The Complete Guide to AWS Virtual Private Cloud (VPC) and Networking

I want to summarize everything I’ve learned about Networking in Amazon Web Services (AWS) in the form of notes, but in a detailed and simple way. This post is meant as a revision for myself and as a helpful guide for anyone else who is learning like I am. Let’s get started.

What is a Network?

Computer networks allow devices to connect and exchange data. To regulate this data exchange, we rely on several concepts: IP addresses, subnets, ports, routers, etc. When we learn these concepts in the context of AWS, things become more abstract because instead of physical devices, we use “virtual components.”

VPC and Subnet Architecture

A VPC (Virtual Private Cloud) is a private network space within AWS. It’s like building your own virtual data center inside AWS. Within this network space, we can run servers (EC2), databases, storage services, and more. The most important feature of a VPC is that it’s isolated from other users.

CIDR Block Example:

CIDR	Description
10.0.0.0/16	Provides 65,536 IP addresses
10.0.1.0/24	Contains 256 IP addresses

We can divide subnets into two types:

• Public Subnet: Connected to an Internet Gateway, allows external access.
• Private Subnet: Used for internal resources, not accessible from the outside.

Routing Tables

Each subnet must be associated with a routing table.

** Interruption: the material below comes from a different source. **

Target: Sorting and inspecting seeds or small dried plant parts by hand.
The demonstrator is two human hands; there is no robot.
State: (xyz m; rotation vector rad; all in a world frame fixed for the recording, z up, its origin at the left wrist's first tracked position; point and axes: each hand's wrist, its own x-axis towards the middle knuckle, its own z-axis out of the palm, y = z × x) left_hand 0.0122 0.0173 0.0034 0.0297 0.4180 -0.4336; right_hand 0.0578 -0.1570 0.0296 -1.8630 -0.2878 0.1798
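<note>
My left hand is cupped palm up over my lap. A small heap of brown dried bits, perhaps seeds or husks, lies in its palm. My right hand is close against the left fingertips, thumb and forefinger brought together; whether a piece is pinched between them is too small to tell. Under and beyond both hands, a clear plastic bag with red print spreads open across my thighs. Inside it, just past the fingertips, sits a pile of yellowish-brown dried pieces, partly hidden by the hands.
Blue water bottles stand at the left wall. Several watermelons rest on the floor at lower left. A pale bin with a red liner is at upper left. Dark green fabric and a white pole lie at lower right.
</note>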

These tables define how inbound and outbound traffic is directed.

Example:

Subnet Type	Destination	Target Gateway
Public Subnet	0.0.0.0/0	Internet Gateway
Private Subnet	0.0.0.0/0	NAT Gateway (optional)

Security Structures: Security Groups and NACLs

AWS provides two key network security mechanisms:

• Security Group: Applied at the instance level; stateful.
• Network ACL (NACL): Applied at the subnet level; stateless.

Comparison Table:

Feature	Security Group	Network ACL
Level of Application	EC2 (Instance)	Subnet
Stateful	Yes	No
Deny Rules Supported	No	Yes
Rule Evaluation Order	Irrelevant	Based on rule number

Internet and NAT Gateways

• Internet Gateway: Allows public subnets to connect to the internet.
• NAT Gateway: Allows private subnets to access the internet without accepting incoming traffic.

High Availability

To improve system reliability, distribute your subnets across multiple Availability Zones (AZs). For example:

• us-east-1a → public subnet
• us-east-1b → private subnet

Site-to-Site VPN

• Virtual Private Gateway: The AWS side
• Customer Gateway: The on-premises network side
• This connection creates a secure tunnel between your corporate network and AWS.

VPC Endpoints and PrivateLink

Type	Use Case	Cost	Notes
Gateway Endpoint	S3, DynamoDB	Free	Works with route tables
Interface Endpoint	All AWS services	Paid	Creates an Elastic Network Interface

VPC Peering

Used to create private connections between two VPCs. Important points:

• CIDR blocks must not overlap
• No transitive routing
• Routing tables must be updated on both sides

Additional AWS Network Services

Service	Description
Route 53	DNS management
CloudFront	Content delivery network (CDN)
API Gateway	Management of RESTful and WebSocket APIs

Example Use Case

VPC: 10.0.0.0/16

• 2 AZs: us-east-1a, us-east-1b
• Public Subnet (10.0.1.0/24): EC2 web servers
• Private Subnet (10.0.2.0/24): RDS database

Routing Table:

Subnet	Destination	Gateway
Public	0.0.0.0/0	Internet Gateway
Private	0.0.0.0/0	NAT Gateway

Security Group Settings:

Resource	Ports	Description
Web Server	443, 80, 22	HTTPS, HTTP, SSH (admin IP only)
RDS	3306	Accessible only from EC2 internal IP

In this system, you can also use CloudFront for static content delivery, Route 53 for domain routing, and API Gateway to expose services to the public. If corporate connectivity is required, you can establish a Site-to-Site VPN for secure communication.

These notes aim to summarize AWS VPC and Networking topics for both beginners and intermediate learners. While there are automation templates available, understanding the core concepts is essential. I hope this helps anyone learning like I am.